If the code looks confusing, visualize it this way. We create a line with 101 points. Then we place 'n' in 100 of them and 'z' in one of them. Now we generate a random number between 0 and 101, and based on that we select the character from the line. This makes sure that 'n' is picked 100/101 times and 'z' is picked 1/101 times.

Weighted selection visualization

Indexes:  0                              100 101
          |-----------------------------------|---|
Slots:    n n n n n n n n n n ... (100 total)  z

Random number selects a slot.
More slots = higher probability.

Now putting this all together, let's run the simulation:

async run(step = 100) {
let current = 'START';

for (let i = 0; i < step; i++) {
  current = this.#findNextChar(current);
  await this.#sleep();
  await Bun.write(Bun.stdout, current);
}
}

We set the first character to 'START' and then start generating characters based on it. I've added a sleep there to mimic how LLMs respond.

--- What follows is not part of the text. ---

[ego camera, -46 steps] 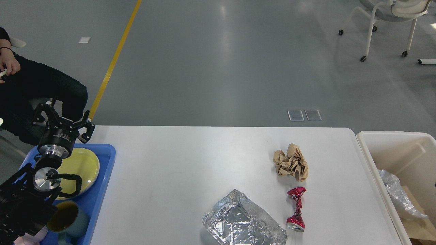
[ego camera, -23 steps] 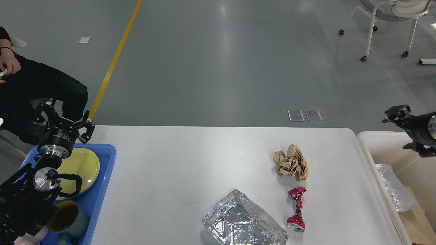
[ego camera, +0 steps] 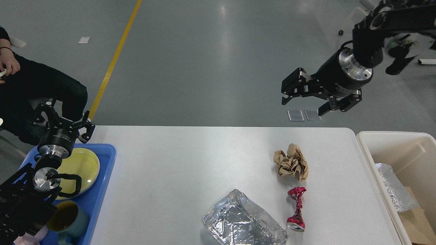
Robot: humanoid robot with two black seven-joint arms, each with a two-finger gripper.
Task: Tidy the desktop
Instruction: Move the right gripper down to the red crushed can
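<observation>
The blue tray (ego camera: 102, 190) holds a yellow plate (ego camera: 81, 165) and a mug (ego camera: 66, 217). The cream bin (ego camera: 374, 163) (beside the desk (ego camera: 190, 160)) holds foil (ego camera: 393, 190). Both the left pincer (ego camera: 63, 120) and the right pincer (ego camera: 303, 97) gape empty.

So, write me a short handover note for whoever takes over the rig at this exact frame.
Left gripper: open, empty, above the blue tray holding a yellow plate and a mug.
Right gripper: open, empty, raised beyond the far edge of the desktop.
Done: one piece of foil lies in the cream bin.
Left: crumpled paper, crushed red can and foil tray on the desktop.
</observation>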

Markov chain text generation

The output looks like nonsense, and that is expected. With only a single character of context, the model has almost no ability to maintain structure or meaning. But every now and then it creates some accurate words.

You can find the code at my github.

The next move would be to create a multiple-character Markov chain. In this example, the next character depends only on the previous character, but we can change that so that the next character depends on the previous N characters.

Conclusion

In the case of LLMs, the next token depends on all the tokens in the context, shaped by attention.

Before neural networks took over, n-gram models, essentially Markov chains with more context, were the state of the art for text generation. In that sense, there is a clear lineage from what I built here to modern language models, even though the mechanisms are fundamentally different.

My Markov chain looks at a single character, counts frequencies, and blindly follows surface patterns. An LLM looks at thousands of tokens, uses learned representations, and reasons over meaning and context. The scale and capability are worlds apart.

But the underlying idea is the same: given what came before, predict what comes next.

I built this out of curiosity, and to tinker with my brain. This was simple enough that I didn't need much help. I just needed to understand how it works and then write code. My wrong take on using a rank-based selection took me some time to figure out, but ChatGPT helped me out after being blocked for some time.